Herrington v. County of Sonoma

790 F. Supp. 909, 92 Daily Journal DAR 6844, 1991 U.S. Dist. LEXIS 19229, 1991 WL 331592
CourtDistrict Court, N.D. California
DecidedDecember 30, 1991
DocketC-80-2227-CAL
StatusPublished
Cited by7 cases

This text of 790 F. Supp. 909 (Herrington v. County of Sonoma) is published on Counsel Stack Legal Research, covering District Court, N.D. California primary law. Counsel Stack provides free access to over 12 million legal documents including statutes, case law, regulations, and constitutions.

Bluebook
Herrington v. County of Sonoma, 790 F. Supp. 909, 92 Daily Journal DAR 6844, 1991 U.S. Dist. LEXIS 19229, 1991 WL 331592 (N.D. Cal. 1991).

Opinion

AMENDED OPINION AND ORDER FOR JUDGMENT

LEGGE, District Judge.

Plaintiffs John and David Herrington brought this action against the County of Sonoma, initially alleging violations of procedural due process, substantive due process, and equal protection under the Fourteenth Amendment, and a taking of property under the Fifth Amendment. The dispute arises from the County’s determination that the Herrington’s 32-/ot subdivision proposal for their property was inconsistent with the County’s 1978 General Plan.

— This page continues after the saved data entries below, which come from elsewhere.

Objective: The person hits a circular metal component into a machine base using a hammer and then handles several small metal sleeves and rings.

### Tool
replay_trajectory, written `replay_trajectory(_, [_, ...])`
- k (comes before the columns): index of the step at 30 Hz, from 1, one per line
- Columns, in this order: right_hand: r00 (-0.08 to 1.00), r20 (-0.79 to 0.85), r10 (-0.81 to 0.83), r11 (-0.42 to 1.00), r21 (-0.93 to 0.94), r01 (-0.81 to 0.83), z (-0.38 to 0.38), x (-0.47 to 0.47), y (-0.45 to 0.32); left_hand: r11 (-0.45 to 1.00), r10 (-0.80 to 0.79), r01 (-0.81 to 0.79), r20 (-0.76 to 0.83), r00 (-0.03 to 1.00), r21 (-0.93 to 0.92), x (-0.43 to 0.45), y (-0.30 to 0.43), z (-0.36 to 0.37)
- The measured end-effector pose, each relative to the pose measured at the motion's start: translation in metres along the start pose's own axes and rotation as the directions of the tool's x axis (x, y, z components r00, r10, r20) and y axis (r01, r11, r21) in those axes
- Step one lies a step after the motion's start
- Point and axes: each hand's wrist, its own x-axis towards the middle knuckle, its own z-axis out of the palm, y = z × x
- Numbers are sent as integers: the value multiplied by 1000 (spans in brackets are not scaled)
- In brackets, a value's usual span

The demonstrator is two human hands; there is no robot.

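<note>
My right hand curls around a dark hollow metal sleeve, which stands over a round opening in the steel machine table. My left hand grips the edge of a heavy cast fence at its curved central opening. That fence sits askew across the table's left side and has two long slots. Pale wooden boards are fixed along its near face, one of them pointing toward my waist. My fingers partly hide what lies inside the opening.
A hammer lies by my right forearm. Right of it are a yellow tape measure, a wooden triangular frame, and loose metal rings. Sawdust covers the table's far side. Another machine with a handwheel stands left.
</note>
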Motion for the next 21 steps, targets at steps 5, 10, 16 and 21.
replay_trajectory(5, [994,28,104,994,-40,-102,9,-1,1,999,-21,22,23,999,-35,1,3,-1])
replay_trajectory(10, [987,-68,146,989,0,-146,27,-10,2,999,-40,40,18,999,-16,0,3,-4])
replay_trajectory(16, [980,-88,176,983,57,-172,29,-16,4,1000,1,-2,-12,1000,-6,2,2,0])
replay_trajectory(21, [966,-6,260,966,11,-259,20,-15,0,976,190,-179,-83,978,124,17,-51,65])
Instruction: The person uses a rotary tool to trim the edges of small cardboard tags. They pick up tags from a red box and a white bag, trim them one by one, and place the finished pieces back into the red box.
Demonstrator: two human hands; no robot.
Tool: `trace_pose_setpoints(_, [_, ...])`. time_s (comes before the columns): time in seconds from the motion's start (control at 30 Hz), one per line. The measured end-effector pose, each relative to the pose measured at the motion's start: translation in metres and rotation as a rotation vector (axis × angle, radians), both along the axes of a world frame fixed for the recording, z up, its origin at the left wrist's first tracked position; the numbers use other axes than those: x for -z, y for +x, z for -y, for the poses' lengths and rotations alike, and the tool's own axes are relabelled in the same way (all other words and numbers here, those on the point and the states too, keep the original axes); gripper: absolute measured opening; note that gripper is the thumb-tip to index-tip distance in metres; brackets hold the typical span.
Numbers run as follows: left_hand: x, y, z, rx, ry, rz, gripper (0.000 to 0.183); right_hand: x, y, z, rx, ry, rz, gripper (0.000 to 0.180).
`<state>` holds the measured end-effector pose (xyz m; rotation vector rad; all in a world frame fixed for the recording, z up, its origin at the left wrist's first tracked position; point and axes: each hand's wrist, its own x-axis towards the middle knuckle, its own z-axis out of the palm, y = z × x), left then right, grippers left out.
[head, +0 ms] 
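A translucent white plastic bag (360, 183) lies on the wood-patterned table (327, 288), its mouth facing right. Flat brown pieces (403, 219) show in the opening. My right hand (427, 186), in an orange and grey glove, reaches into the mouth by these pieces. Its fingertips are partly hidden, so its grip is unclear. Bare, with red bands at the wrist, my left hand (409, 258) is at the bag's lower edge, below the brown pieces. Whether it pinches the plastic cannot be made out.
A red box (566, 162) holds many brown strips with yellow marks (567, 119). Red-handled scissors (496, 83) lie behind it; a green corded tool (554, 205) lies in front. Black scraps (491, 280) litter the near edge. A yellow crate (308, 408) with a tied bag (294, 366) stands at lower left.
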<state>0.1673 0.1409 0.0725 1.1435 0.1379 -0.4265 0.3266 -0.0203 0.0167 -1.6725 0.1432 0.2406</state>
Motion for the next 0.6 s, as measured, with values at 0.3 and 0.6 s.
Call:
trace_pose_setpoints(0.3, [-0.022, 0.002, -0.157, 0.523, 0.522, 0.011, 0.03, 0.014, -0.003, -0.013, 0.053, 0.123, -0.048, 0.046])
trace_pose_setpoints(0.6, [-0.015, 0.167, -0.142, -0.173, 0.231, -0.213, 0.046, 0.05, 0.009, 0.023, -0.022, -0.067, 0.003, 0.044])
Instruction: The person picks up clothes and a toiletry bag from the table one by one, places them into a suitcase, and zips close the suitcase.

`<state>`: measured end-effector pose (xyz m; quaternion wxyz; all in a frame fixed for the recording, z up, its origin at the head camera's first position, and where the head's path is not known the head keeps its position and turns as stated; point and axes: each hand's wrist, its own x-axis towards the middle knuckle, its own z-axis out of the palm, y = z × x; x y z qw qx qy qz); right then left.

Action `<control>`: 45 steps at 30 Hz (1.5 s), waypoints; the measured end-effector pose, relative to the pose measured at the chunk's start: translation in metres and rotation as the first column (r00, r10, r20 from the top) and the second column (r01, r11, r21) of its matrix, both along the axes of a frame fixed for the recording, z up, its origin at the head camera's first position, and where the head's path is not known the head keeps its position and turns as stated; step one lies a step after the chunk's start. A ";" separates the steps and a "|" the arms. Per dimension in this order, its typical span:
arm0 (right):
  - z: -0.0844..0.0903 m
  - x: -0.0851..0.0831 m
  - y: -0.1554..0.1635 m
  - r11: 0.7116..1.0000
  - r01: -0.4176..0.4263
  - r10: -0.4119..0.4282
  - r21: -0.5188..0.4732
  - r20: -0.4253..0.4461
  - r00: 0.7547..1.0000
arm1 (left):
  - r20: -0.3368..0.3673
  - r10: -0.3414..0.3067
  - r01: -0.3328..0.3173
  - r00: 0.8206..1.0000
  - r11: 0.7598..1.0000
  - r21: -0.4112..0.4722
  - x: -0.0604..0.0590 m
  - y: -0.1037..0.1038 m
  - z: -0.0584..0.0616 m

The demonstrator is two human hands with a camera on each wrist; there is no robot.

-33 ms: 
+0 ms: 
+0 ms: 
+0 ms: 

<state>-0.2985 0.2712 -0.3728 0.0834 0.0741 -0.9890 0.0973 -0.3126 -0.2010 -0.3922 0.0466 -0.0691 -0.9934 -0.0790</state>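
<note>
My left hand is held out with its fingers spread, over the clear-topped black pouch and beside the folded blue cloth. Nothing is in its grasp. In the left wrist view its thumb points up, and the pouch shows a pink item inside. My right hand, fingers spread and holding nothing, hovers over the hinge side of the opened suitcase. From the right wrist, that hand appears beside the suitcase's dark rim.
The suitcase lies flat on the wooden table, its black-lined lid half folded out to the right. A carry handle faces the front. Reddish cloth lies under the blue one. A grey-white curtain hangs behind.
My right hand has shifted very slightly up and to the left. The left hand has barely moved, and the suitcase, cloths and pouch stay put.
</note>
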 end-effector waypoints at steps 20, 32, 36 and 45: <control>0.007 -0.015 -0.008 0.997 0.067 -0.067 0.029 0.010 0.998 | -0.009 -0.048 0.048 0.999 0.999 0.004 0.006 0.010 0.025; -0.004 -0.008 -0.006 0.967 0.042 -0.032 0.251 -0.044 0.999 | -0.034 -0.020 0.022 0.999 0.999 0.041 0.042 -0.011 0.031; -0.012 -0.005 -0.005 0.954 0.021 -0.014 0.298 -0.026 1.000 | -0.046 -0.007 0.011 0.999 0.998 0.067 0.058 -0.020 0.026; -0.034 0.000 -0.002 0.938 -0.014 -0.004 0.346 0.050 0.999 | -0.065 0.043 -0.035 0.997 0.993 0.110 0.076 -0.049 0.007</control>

During the first trial, plaintiffs abandoned their claim of a taking of property. The jury found liability in favor of plaintiffs and against the County, and awarded $2,500,600 damages to plaintiffs on their Fourteenth Amendment claims under 42 U.S.C. § 1983. The court then entered a stipulated order finding the County’s inconsistency determination to be invalid. The validity of the General Plan and the West Sebastopol Specific Plan were not affected by the judgment.

The Ninth Circuit affirmed the finding of liability and the order invalidating the County’s inconsistency determination, but it vacated the award of damages. Herrington v. Sonoma County, 834 F.2d 1488, 1503 (9th Cir.1987), amended by, 857 F.2d 567 (9th Cir.1988). The case was remanded for a new trial on the issue of damages.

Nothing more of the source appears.